→ **BRIEF**
From the records, pick out and copy each line containing "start".

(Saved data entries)
########################################
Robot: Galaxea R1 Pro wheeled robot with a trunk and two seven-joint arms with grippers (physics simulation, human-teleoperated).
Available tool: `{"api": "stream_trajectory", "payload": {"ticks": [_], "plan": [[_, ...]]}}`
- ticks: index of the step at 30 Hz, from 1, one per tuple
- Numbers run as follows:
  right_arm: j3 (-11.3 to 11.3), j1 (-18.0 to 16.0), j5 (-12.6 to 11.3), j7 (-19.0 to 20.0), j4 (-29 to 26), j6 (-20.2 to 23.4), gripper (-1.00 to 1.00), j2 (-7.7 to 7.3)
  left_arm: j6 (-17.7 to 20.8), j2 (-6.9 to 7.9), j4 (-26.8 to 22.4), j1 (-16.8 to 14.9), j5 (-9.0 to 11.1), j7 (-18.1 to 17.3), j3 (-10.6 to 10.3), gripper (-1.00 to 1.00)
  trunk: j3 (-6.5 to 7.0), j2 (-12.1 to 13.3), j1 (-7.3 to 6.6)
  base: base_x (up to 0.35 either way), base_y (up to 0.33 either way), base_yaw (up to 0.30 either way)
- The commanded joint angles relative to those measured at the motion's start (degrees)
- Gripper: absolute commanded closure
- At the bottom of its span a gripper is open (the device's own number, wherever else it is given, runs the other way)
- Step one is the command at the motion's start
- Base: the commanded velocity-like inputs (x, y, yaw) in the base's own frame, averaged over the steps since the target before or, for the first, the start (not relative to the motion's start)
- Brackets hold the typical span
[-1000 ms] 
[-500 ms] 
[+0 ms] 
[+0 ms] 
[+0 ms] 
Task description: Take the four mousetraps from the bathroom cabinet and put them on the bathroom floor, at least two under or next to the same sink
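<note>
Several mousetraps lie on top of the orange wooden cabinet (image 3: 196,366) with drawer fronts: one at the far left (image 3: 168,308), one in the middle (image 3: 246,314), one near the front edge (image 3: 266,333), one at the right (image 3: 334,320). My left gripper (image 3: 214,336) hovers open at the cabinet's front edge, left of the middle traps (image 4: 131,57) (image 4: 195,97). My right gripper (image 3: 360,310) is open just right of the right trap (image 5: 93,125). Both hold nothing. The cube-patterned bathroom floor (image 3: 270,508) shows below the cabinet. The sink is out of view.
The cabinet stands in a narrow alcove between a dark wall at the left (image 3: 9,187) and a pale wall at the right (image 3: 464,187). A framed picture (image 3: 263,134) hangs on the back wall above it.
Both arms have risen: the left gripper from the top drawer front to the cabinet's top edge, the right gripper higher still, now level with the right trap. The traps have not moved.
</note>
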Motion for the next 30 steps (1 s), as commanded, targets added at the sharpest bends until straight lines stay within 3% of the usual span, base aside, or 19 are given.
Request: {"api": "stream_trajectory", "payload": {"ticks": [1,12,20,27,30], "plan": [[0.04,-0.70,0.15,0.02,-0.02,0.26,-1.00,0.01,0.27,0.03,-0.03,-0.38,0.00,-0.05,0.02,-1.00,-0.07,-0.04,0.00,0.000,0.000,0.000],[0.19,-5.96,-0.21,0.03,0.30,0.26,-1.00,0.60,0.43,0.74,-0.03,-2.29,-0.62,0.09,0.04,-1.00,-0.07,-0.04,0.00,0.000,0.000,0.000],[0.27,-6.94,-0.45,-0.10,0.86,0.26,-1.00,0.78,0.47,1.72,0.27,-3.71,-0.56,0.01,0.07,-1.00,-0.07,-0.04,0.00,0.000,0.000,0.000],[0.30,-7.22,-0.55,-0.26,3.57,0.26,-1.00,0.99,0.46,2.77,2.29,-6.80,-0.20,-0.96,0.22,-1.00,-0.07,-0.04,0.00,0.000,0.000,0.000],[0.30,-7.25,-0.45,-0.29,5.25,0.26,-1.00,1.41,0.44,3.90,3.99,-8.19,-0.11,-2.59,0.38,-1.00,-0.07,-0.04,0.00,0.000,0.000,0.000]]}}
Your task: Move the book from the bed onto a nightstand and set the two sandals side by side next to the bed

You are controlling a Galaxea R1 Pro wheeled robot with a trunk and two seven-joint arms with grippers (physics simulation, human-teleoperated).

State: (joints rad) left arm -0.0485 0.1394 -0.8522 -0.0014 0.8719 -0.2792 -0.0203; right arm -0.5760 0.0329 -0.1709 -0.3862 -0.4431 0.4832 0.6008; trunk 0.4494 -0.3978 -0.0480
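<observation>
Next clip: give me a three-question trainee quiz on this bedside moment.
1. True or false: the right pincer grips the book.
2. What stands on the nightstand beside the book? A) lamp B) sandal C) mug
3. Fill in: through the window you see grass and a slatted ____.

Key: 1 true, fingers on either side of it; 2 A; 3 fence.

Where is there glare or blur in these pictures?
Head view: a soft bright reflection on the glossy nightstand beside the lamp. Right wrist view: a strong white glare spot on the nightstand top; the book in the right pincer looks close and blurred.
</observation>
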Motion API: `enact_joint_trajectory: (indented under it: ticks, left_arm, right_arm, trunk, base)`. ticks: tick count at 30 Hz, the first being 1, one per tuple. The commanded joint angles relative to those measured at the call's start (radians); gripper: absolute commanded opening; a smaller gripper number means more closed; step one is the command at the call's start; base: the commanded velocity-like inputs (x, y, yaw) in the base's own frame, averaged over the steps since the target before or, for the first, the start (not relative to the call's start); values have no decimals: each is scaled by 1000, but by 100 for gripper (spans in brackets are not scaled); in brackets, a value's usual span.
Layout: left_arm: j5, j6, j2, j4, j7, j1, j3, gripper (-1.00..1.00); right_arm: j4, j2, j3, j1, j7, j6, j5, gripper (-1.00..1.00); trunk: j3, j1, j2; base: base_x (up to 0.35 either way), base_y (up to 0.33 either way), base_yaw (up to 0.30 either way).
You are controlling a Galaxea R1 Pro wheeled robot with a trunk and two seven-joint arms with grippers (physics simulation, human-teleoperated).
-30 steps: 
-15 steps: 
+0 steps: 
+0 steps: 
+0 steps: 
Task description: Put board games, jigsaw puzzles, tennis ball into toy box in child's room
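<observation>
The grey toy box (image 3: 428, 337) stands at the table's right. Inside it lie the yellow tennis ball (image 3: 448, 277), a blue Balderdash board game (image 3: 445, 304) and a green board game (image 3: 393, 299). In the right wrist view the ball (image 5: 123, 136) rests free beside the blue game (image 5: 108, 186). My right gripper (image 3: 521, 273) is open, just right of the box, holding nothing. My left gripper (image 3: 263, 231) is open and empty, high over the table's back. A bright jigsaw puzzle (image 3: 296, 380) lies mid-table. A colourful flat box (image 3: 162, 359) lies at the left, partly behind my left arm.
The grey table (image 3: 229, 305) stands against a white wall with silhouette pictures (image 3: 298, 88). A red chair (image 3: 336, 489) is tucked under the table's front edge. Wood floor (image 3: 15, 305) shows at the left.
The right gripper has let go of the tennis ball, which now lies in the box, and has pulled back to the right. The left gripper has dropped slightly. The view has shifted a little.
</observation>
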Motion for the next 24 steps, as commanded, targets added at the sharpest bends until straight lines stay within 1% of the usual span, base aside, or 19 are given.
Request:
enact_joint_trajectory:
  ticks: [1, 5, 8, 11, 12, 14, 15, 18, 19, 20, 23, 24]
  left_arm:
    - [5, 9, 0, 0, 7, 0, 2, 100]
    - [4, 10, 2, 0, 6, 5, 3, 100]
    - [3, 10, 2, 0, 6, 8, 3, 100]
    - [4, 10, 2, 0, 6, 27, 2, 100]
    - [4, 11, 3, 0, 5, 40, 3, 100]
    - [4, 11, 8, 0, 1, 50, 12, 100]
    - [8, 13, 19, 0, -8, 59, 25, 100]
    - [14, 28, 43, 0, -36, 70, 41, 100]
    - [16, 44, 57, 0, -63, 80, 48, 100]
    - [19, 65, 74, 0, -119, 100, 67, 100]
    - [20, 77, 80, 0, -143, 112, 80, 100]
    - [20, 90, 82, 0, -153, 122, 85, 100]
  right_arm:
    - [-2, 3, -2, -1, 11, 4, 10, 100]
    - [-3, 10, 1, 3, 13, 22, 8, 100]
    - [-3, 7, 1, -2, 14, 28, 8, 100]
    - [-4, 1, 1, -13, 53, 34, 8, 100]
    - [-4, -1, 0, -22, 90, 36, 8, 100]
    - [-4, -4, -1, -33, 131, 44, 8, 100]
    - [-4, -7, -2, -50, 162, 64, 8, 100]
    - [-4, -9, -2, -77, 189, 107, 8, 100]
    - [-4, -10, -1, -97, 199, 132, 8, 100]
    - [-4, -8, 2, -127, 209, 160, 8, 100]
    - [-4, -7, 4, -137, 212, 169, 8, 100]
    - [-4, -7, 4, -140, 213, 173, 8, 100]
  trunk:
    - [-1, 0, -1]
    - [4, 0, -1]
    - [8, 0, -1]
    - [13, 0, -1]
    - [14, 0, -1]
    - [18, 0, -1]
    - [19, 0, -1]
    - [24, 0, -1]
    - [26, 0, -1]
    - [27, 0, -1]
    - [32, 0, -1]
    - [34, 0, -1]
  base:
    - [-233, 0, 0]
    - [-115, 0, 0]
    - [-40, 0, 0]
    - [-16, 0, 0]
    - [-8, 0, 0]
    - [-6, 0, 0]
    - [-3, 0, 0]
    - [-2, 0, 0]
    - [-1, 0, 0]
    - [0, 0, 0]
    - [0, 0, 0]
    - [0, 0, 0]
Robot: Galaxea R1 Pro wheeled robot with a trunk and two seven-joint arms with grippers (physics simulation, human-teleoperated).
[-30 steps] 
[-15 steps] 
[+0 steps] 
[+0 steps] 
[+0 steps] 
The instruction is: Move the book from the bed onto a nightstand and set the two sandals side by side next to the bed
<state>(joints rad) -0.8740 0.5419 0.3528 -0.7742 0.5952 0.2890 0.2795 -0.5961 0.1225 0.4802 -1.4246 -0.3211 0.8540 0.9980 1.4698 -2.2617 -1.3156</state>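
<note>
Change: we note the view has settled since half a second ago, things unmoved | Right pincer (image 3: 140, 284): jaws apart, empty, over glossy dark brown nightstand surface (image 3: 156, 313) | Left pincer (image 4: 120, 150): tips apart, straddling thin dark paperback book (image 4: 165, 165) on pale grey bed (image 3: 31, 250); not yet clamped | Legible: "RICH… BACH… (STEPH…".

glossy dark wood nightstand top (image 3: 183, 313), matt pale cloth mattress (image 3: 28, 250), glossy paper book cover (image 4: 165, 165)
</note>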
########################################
→ **SOLUTION TO THIS EXERCISE**
- The commanded joint angles relative to those measured at the motion's start (degrees)
- Step one is the command at the motion's start
- Base: the commanded velocity-like inputs (x, y, yaw) in the base's own frame, averaged over the steps since the target before or, for the first, the start (not relative to the motion's start)
Motion API: `enact_joint_trajectory: (indented under it: ticks, left_arm, right_arm, trunk, base)`. ticks: tick count at 30 Hz, the first being 1, one per tuple. The commanded joint angles relative to those measured at the call's start (radians); gripper: absolute commanded opening; a smaller gripper number means more closed; step one is the command at the call's start; base: the commanded velocity-like inputs (x, y, yaw) in the base's own frame, averaged over the steps since the target before or, for the first, the start (not relative to the call's start); values have no decimals: each is scaled by 1000, but by 100 for gripper (spans in brackets are not scaled); in brackets, a value's usual span.

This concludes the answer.